| Recorded data |
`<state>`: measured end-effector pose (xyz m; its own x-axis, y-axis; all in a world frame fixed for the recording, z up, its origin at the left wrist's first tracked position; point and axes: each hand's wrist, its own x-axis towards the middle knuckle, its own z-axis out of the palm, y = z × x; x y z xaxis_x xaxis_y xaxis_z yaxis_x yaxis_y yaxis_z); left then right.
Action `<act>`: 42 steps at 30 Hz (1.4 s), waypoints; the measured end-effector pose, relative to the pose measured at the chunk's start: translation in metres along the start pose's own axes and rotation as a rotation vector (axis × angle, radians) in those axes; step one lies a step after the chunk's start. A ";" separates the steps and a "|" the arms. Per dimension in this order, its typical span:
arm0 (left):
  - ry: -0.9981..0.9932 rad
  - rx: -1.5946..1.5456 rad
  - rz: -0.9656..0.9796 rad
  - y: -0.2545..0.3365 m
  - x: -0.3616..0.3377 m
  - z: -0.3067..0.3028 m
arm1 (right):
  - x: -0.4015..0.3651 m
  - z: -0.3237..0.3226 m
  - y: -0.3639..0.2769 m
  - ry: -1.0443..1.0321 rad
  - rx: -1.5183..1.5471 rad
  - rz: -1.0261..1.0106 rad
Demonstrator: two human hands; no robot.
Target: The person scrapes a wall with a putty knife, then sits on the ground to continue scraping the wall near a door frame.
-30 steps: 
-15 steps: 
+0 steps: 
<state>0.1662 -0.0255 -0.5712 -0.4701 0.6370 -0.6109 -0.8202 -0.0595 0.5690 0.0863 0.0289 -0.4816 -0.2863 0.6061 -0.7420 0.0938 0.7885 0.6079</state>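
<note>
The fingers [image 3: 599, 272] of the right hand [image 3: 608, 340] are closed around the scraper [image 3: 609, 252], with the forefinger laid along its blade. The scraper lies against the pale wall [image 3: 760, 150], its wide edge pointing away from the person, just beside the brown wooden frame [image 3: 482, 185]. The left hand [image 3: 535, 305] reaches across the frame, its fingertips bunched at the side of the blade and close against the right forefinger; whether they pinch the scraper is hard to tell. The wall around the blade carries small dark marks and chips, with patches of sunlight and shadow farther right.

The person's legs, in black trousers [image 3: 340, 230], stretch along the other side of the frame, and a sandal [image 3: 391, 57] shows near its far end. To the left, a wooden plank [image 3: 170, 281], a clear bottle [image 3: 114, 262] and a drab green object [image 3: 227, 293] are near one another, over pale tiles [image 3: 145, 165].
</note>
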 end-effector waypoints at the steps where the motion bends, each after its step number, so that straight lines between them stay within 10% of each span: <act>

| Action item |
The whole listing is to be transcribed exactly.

| Written response |
`<state>`: measured end-effector pose (xyz m; its own x-axis, y-axis; all in a world frame fixed for the recording, z up, its origin at the left wrist's first tracked position; point and axes: each hand's wrist, its own x-axis towards the middle knuckle, its own z-axis out of the palm, y = z × x; x y z xaxis_x xaxis_y xaxis_z yaxis_x yaxis_y yaxis_z); left then right.
Action `<act>`: 42 steps at 30 Hz (1.4 s), waypoints; the measured end-effector pose, relative to the pose measured at the chunk's start: translation in metres along the start pose's own axes and rotation as a rotation vector (axis × angle, radians) in those axes; step one lies a step after the chunk's start. A ";" separates the steps and a "|" the arms. Per dimension in this order, its typical span:
arm0 (left):
  - ry: -0.9981..0.9932 rad
  - rx: -1.5946..1.5456 rad
  - rz: -0.9656..0.9796 rad
  - y: -0.2545..0.3365 m
  - x: -0.3616..0.3377 m
  - z: -0.3067..0.3028 m
arm1 (right):
  - x: -0.4015..0.3651 m
  - z: -0.3237..0.3226 m
  - y: -0.3639..0.2769 m
  - ry: -1.0443..1.0321 rad
  - rx: -1.5183..1.5471 rad
  - rz: -1.0261..1.0106 rad
Demonstrator: two human hands; no robot.
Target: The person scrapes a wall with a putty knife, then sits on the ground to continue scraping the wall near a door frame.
-30 steps: 
-15 steps: 
+0 steps: 
<state>0.1662 -0.0255 -0.5712 -0.4701 0.6370 -0.6109 -0.8202 -0.0595 0.5690 0.0863 0.0289 -0.4816 -0.2863 0.6061 -0.7420 0.0938 0.7885 0.6079</state>
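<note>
The fingers [image 3: 599, 272] of the right hand [image 3: 608, 340] are closed around the scraper [image 3: 609, 252], with the forefinger laid along its blade. The scraper lies against the pale wall [image 3: 760, 150], its wide edge pointing away from the person, just beside the brown wooden frame [image 3: 482, 185]. The left hand [image 3: 535, 305] reaches across the frame, its fingertips bunched at the side of the blade and close against the right forefinger; whether they pinch the scraper is hard to tell. The wall around the blade carries small dark marks and chips, with patches of sunlight and shadow farther right.

The person's legs, in black trousers [image 3: 340, 230], stretch along the other side of the frame, and a sandal [image 3: 391, 57] shows near its far end. To the left, a wooden plank [image 3: 170, 281], a clear bottle [image 3: 114, 262] and a drab green object [image 3: 227, 293] are near one another, over pale tiles [image 3: 145, 165].
</note>
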 end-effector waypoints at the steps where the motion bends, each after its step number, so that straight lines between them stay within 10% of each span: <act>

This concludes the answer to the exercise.